La Corte suprema del Kenya ha respinto i due ultimi ricorsi presentati contro il risultato dell’elezione presidenziale del mese scorso e, tra nuovi incidenti che hanno causato almeno due morti, ha così legittimato il secondo mandato a capo di stato del presidente uscente Uhuru Kenyatta. La cerimonia del giuramento è stata fissata per il 28 novembre. Una svolta decisiva nella peggiore crisi politica dell’ultimo decennio in Kenya, la più forte economia dell’Africa orientale. L’incertezza si protraeva ormai da oltre tre mesi dopo che l’opposizione - con un ricorso - era riuscita a far annullare per “irregolarità” le elezioni dell’8 agosto vinte da Kenyatta con il 54% dei voti e poi aveva boicottato quelle del 26 ottobre.
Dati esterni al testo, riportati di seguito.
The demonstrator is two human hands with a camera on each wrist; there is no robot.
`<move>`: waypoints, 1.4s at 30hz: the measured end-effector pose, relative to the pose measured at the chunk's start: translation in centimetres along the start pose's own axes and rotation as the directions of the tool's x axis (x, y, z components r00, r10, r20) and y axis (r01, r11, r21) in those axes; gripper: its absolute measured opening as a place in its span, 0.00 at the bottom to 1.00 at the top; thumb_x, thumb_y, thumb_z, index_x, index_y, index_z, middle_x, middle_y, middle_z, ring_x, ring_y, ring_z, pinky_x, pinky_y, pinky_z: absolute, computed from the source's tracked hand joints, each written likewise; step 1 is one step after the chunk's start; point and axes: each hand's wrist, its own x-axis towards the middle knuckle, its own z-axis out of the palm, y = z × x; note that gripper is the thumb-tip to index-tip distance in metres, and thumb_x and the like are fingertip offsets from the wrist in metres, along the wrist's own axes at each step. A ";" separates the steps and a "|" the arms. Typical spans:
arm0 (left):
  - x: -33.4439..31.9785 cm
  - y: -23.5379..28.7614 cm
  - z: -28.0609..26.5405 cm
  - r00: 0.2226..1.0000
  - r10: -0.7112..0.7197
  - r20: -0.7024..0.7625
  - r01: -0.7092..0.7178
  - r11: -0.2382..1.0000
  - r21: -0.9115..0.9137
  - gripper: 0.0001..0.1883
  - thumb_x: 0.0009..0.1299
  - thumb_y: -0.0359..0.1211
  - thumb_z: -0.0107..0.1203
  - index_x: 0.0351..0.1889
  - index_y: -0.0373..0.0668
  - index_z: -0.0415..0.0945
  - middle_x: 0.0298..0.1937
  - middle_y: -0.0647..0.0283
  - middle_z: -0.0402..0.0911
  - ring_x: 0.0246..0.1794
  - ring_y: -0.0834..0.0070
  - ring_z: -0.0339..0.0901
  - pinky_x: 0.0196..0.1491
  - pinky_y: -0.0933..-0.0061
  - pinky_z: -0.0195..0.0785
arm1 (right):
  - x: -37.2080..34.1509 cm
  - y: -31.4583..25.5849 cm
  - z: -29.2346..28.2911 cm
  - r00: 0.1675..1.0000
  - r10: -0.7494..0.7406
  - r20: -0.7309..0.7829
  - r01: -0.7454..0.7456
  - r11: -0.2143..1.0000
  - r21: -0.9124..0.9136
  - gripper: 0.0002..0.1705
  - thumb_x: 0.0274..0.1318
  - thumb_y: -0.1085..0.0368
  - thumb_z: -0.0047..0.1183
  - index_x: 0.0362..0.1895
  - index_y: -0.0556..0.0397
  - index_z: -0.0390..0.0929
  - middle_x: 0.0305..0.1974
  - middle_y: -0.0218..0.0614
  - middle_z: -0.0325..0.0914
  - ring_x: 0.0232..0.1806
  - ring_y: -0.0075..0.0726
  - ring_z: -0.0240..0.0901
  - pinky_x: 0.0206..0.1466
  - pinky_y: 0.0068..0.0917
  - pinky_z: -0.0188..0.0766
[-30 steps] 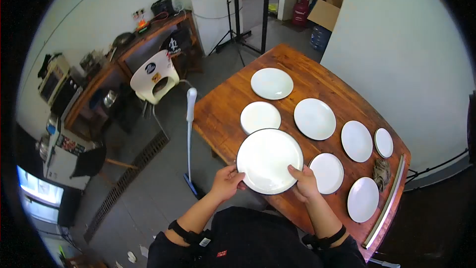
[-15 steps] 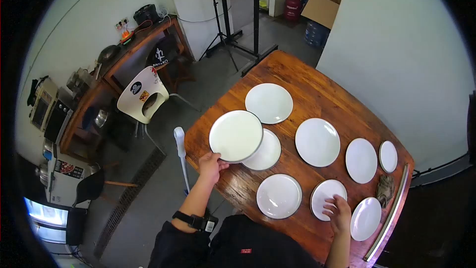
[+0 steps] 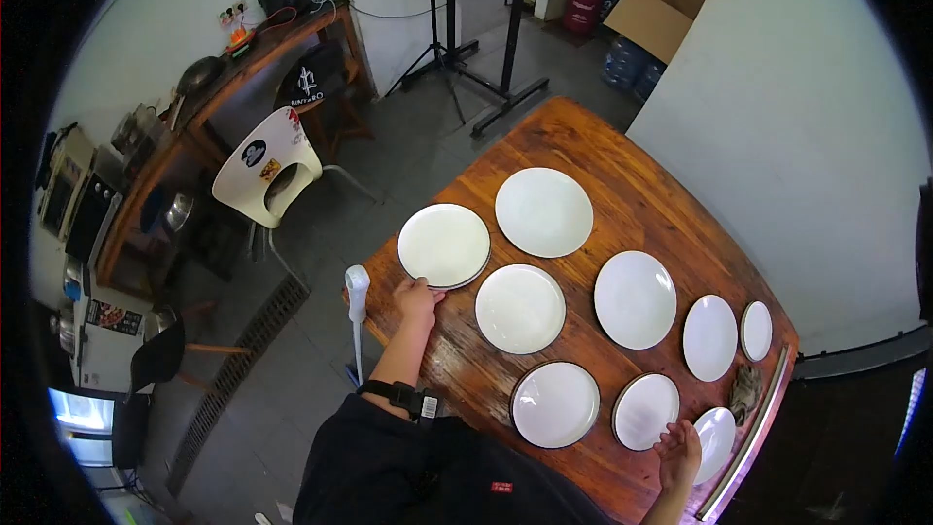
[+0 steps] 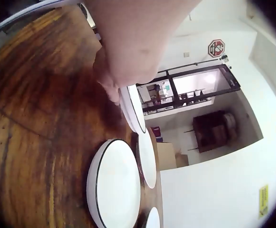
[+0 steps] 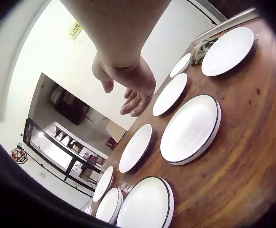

Il partito del leader dell’opposizione Raila Odinga, sempre sconfitto nelle tre sfide elettorali con Kenyatta e da ultimo trasformatosi in un agitatore di popolo dichiaratamente “movimentista” che preoccupava le cancellerie occidentali, ha ribadito che non intende riconoscere il risultato. E la Nasa, la coalizione di partiti socialdemocratici d’opposizione detta “NAtional Super Alliance” guidata da Odinga, ha confermato che considera “illegittimo questo governo” e che “il pronunciamento della Corte non cambia la nostra posizione. Anche perchè non costituisce una sorpresa”. L’annuncio della decisione della Corte Suprema è stato accompagnato da nuovi incidenti e i media segnalano due morti, uno a Nairobi e l’altro a Migori, che si aggiungono agli almeno nove contati da fonti ufficiali negli obitori tra venerdì e domenica (Odinga ha denunciato 31 vittime negli ultimi quattro giorni). Il tutto dopo che gli scontri fra oppositori e polizia, fra agosto e settembre, avevano causato fra i 66 e i 70 morti.